Exercise goal:
Every line containing "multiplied" should be identified and copied from the data below.

(Stored records)
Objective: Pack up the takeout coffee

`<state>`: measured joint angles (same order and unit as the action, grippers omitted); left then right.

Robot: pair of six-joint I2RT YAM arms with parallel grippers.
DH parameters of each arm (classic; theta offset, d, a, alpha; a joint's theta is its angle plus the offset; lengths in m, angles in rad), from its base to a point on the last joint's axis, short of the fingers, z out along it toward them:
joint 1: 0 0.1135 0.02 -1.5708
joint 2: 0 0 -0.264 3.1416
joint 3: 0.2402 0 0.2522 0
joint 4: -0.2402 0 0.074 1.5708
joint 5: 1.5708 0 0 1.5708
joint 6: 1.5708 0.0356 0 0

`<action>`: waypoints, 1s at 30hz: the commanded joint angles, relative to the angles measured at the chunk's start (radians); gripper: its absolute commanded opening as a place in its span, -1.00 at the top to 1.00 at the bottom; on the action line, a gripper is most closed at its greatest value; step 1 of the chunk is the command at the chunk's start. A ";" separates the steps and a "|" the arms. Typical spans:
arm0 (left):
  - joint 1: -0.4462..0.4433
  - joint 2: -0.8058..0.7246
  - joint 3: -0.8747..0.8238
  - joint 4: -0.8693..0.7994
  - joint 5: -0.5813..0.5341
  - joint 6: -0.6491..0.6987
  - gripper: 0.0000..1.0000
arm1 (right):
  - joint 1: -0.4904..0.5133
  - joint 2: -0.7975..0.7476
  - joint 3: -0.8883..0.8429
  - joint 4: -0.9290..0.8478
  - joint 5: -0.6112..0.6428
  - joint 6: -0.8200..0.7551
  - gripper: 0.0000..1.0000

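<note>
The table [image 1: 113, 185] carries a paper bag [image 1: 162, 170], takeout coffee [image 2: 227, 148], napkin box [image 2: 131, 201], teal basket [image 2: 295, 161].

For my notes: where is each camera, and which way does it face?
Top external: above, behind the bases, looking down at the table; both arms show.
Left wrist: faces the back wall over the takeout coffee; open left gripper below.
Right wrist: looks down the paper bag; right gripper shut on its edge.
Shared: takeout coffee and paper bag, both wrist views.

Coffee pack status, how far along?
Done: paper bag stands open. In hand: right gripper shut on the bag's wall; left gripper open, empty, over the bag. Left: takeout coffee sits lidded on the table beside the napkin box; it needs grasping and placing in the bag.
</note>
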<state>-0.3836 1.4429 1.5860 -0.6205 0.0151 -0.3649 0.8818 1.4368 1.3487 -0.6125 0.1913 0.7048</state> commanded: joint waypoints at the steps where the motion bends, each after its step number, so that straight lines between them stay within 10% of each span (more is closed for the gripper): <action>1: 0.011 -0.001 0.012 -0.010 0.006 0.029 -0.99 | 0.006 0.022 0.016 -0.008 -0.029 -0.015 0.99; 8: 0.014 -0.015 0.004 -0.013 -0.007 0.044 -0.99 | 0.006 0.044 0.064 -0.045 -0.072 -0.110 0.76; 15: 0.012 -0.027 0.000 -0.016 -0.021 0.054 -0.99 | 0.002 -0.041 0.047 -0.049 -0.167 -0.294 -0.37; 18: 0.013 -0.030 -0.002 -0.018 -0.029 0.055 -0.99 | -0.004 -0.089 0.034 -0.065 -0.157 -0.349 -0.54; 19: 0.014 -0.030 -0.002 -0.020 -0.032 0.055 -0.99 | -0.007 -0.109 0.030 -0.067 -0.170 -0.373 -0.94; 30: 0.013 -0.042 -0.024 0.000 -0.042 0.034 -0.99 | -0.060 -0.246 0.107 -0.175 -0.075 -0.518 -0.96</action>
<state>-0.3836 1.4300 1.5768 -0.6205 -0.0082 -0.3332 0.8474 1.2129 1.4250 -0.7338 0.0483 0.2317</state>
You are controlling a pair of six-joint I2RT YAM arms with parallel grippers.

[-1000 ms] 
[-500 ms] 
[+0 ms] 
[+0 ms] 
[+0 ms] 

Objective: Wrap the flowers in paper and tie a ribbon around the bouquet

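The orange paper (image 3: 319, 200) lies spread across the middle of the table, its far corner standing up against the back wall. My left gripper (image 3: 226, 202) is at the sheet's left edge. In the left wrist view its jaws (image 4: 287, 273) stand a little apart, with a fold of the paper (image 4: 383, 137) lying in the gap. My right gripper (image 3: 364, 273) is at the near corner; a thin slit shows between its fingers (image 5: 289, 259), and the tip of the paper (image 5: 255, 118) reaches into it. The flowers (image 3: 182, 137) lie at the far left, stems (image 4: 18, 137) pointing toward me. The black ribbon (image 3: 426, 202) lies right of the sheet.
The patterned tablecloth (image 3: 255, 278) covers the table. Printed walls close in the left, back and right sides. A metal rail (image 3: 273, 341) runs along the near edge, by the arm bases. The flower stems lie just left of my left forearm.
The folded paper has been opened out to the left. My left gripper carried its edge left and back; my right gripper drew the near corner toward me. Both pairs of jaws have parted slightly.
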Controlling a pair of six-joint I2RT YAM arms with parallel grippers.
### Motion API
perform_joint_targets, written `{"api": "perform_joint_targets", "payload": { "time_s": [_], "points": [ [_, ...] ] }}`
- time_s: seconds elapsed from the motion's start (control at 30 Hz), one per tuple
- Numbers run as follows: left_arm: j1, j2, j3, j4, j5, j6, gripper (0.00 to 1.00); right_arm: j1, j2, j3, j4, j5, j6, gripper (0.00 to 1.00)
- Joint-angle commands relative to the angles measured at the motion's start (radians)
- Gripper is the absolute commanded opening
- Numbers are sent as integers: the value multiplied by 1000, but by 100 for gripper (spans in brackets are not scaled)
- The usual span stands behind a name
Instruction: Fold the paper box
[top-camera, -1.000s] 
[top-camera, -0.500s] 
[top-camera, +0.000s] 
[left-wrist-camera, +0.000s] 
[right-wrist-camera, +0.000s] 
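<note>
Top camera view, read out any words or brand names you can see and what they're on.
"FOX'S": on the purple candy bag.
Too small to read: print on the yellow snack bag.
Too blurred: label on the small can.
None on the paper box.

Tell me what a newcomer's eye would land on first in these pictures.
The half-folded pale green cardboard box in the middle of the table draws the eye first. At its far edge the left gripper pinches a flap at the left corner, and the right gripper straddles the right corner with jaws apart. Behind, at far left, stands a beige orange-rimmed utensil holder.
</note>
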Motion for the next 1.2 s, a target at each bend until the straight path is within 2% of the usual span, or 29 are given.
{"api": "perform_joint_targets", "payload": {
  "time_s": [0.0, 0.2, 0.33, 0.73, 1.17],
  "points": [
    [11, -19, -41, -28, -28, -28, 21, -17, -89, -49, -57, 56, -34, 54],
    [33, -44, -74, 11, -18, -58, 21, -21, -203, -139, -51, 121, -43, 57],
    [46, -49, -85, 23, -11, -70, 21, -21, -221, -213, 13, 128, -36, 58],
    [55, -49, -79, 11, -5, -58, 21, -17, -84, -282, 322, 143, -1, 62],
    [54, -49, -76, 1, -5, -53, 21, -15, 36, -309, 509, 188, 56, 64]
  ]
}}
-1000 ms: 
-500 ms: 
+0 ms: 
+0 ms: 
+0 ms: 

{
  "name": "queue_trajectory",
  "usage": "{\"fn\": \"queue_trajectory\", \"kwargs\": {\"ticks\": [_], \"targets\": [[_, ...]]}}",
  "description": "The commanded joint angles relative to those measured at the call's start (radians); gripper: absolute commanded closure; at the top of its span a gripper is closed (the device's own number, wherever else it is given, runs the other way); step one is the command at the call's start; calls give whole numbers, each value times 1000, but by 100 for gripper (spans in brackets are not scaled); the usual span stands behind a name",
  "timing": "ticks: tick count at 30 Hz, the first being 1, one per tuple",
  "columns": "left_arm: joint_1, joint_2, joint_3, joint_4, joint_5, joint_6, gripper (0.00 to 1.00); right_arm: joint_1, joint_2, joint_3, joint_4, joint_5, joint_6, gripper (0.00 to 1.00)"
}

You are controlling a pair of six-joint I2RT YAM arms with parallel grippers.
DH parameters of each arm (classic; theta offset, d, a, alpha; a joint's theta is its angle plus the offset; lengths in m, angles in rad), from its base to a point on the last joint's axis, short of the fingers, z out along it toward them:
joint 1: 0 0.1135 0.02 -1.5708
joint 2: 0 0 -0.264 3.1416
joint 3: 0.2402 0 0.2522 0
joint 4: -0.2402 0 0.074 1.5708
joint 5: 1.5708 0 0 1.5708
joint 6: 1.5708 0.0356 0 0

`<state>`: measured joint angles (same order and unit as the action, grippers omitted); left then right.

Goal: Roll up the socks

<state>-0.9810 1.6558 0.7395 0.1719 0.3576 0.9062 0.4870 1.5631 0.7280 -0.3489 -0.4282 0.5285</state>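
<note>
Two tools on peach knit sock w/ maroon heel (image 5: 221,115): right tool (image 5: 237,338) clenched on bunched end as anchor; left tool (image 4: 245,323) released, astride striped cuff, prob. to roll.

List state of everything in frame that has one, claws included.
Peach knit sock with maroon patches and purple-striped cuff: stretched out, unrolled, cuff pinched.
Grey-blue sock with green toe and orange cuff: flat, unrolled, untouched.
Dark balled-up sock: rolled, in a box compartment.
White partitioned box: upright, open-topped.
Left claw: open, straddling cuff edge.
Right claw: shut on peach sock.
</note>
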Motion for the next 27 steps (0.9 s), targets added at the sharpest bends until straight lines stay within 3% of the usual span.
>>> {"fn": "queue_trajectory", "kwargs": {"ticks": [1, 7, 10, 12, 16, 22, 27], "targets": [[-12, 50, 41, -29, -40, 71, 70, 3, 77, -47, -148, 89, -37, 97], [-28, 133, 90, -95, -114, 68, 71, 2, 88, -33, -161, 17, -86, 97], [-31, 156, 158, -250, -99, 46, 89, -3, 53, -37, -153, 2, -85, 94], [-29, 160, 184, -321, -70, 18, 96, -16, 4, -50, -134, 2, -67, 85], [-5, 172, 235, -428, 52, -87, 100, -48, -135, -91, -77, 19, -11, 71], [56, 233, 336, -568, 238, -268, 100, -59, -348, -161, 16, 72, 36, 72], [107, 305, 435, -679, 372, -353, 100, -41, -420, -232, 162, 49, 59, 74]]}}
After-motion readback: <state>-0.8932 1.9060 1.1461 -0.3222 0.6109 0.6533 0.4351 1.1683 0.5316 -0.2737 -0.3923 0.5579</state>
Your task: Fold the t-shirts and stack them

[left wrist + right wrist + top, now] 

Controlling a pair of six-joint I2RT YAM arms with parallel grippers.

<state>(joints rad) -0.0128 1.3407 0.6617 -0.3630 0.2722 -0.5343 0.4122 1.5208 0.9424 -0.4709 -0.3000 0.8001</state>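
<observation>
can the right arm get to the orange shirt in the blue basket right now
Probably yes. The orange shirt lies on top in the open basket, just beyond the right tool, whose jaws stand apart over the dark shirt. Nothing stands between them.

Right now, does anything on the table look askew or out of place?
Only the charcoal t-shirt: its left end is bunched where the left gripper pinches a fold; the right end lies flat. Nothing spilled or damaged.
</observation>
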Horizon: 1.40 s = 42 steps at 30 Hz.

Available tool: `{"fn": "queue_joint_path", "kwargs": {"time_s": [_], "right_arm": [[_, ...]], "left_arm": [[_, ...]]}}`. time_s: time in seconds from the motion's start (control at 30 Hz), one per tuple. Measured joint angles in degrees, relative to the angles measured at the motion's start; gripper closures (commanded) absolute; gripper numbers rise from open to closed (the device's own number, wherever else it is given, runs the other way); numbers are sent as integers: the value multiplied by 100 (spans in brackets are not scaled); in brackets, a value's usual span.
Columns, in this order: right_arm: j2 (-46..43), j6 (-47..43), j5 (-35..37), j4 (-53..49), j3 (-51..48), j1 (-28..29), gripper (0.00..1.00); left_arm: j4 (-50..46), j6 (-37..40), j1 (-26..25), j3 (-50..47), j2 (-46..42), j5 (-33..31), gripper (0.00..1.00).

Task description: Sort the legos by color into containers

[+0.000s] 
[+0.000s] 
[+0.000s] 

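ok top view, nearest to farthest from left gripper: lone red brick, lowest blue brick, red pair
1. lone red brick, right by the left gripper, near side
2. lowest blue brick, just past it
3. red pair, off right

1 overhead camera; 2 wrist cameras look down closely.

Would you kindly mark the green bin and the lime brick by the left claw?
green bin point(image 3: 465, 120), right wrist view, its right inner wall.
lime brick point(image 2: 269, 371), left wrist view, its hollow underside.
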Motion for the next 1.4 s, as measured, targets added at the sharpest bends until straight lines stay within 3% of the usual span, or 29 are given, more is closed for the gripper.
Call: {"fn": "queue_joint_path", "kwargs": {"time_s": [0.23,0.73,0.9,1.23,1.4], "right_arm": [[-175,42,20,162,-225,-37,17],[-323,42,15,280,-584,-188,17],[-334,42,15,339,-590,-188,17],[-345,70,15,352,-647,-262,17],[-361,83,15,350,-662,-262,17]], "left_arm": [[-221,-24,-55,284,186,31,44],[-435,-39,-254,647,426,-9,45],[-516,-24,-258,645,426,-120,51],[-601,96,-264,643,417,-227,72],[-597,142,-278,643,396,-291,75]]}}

Output for this exercise:
- Numbers are sent as integers: the value multiplied by 1000, but by 100 for gripper (spans in brackets are not scaled)
Available tool: `{"fn": "queue_joint_path", "kwargs": {"time_s": [_], "right_arm": [[_, ...]], "left_arm": [[_, ...]]}}`. time_s: time in seconds from the motion's start (control at 30 Hz), one per tuple. Measured joint angles in degrees, relative to the angles measured at the motion's start; gripper closures (commanded) absolute; gripper numbers rise from open to closed (the device's own number, wherever else it is given, runs the other way); numbers are sent as integers: the value multiplied by 100 (spans in brackets are not scaled); in brackets, a value's usual span.

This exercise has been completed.